By September the football season is well underway - although some would say the football season never really stops! The number of players changing teams during the summer means that though the names of the clubs stay the same, the actual teams can be quite different. If you follow a club on social media you will get updates on the latest signings, and following my team, Tranmere Rovers, on Facebook I saw the familiar name of a former player who is now returning.
Though I'm not a good enough fan to know all of the players, Connor Jennings, who has also played for both Scunthorpe United and Grimsby Town, sticks out in my mind mainly for a couple of reasons: firstly he was a great player who contributed lots to three consecutive play-off finals, including the winning goal in the 2019 League Two final.
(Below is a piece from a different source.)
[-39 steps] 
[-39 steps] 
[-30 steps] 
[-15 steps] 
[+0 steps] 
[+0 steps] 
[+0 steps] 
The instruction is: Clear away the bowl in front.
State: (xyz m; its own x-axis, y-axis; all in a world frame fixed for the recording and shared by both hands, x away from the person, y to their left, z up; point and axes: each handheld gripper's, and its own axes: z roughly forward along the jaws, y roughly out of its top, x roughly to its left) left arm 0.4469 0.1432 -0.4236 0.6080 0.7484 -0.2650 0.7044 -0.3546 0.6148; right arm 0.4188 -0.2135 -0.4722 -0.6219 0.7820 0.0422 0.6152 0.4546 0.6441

But secondly, he has a great fan song!
Sporting chants usually take their inspiration from popular or well-known songs. So we have the general purpose: “You're not singing any more” to the tune of “Guide me O thou great Redeemer”; “There's only one...” to “Winter Wonderland”; and “You only sing when you're winning / fishing / insert other regional stereotype here” to “Guantanamera.” Connor's song is to “September” by “Earth, Wind and Fire” but when I first heard the chant I recognised the tune but didn't know the original song, until it was on the radio a few weeks later.
One of the writers said about it “never let the lyric get in the way of the groove”, meaning that it's a song to dance to not think deeply about, but it does have a general message. Unsurprisingly, it is not about a footballer who “never gives the ball away”. The singer asks his partner “do you remember...dancing in September...never was a cloudy day...Remember how we knew love was here to stay?” Unlike many songs that speak of this first flush of love, the song doesn't then say that this love was great but never lasted. Instead, now in December they still share true love.
These months could be literal months, saying that this was not just a summer fling, or they could be metaphorical months (like they are in Sinatra's “September Song”) describing the human lifespan as a calendar year. But whichever way it's read this is a song about a love that has lasted. Some have suggested that the reference to bells indicates that this is a song about a marriage (possibly on 21st September) that has lasted.
Sometimes the Bible reading at a wedding service sometimes comes from Song of Songs, where all eight chapters are a poetic celebration of the love between a man and a woman, often using spring as a metaphor for young love. I often then say that the 'springtime' of love makes everything seem easy, but the challenge of the marriage vows is to keep that love going through the difficult autumn and winter seasons. A difficult if not impossible promise to keep, unless we have the God who is love (1 John 4:8) filling us with his love. And his love is is a true everlasting love, not just for those in love, but for everyone.